Mémoire ou thèse : quand l’encadrement classique ne suffit plus

Samedi, Mars 14, 2026

Dans l’idéal universitaire, la relation entre un étudiant et son directeur de mémoire ou de thèse repose sur un dialogue scientifique régulier et un accompagnement attentif. Dans la réalité, cette relation peut parfois devenir difficile : manque de disponibilité, malentendus méthodologiques, divergences d’approche ou simplement absence de dynamique de travail.

Lorsque cela se produit, de nombreux étudiants restent enfermés dans une situation de blocage. Le travail avance mal, les repères méthodologiques deviennent flous et la confiance dans le projet de recherche s’érode progressivement.

Dans l’espace académique francophone, un tabou persiste autour de ces situations. Il est souvent implicitement admis qu’un étudiant devrait pouvoir avancer uniquement grâce à son encadrement universitaire et qu’il serait inapproprié de chercher un appui extérieur.

Cette idée est pourtant trompeuse.

Tous les étudiants ne disposent pas des mêmes ressources intellectuelles ou sociales pour faire face aux difficultés rencontrées dans un travail de recherche.

Certains bénéficient d’un environnement familial ou académique qui leur permet d’échanger, de relire leurs travaux ou de discuter des questions méthodologiques. D’autres doivent avancer seuls.

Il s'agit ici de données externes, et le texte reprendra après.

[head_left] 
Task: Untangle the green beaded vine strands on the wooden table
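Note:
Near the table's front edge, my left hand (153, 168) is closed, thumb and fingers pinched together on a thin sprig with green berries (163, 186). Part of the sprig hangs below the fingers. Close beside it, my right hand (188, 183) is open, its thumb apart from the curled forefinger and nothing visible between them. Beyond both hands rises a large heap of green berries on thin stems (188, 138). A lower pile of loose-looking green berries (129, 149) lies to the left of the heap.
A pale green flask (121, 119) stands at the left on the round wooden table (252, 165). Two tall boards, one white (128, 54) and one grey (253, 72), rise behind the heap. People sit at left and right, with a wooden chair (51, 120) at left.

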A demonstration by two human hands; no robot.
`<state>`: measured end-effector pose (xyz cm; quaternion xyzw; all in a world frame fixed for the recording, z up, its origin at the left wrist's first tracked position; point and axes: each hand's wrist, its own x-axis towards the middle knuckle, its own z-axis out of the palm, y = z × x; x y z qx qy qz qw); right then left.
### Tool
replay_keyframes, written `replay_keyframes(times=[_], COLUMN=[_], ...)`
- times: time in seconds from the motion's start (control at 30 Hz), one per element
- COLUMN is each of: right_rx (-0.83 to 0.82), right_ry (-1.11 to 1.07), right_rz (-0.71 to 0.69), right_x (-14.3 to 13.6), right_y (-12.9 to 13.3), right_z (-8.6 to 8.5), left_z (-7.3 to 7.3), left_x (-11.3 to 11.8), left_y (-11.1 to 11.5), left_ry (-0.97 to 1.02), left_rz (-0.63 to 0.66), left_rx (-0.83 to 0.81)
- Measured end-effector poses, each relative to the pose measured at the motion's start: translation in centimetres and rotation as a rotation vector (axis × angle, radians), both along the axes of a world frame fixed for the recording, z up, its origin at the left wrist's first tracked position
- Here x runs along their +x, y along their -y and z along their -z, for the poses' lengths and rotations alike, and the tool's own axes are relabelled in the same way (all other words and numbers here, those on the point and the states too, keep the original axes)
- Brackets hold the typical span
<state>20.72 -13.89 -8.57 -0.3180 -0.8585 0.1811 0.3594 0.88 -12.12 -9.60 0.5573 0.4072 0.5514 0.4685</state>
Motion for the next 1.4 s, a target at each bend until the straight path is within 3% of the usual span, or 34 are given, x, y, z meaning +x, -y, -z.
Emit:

Refuser l’idée d’un accompagnement extérieur revient souvent à maintenir ces inégalités.

La confusion vient en partie de l’existence d’officines qui promettent d’écrire des mémoires, des thèses ou des articles à la place des étudiants. Ces pratiques sont évidemment contraires à toute éthique académique. Mais elles ne doivent pas conduire à disqualifier toute forme d’accompagnement.

Il existe en effet des dispositifs d’accompagnement méthodologique, scientifique et rédactionnel qui poursuivent exactement l’objectif inverse : permettre à l’étudiant de produire lui-même un travail solide en clarifiant son objet de recherche, en structurant son raisonnement et en développant ses compétences d’écriture académique.

Dans de nombreux pays anglo-saxons, ce type de soutien est courant et parfois même intégré aux universités. Dans l’espace francophone, ces pratiques restent moins répandues mais deviennent progressivement plus accessibles.

Chercher un accompagnement ne signifie pas contourner l’université. Il s’agit simplement de se donner les moyens d’avancer lorsque des blocages apparaissent.

Un mémoire ou une thèse représentent plusieurs mois, parfois plusieurs années de travail. Lorsque la dynamique de recherche se grippe, demander de l’aide n’est pas un aveu de faiblesse. C’est souvent la condition pour retrouver un chemin méthodologique clair et redonner de l’élan à son projet.

Sortir de l’isolement reste, dans bien des cas, la première étape pour avancer.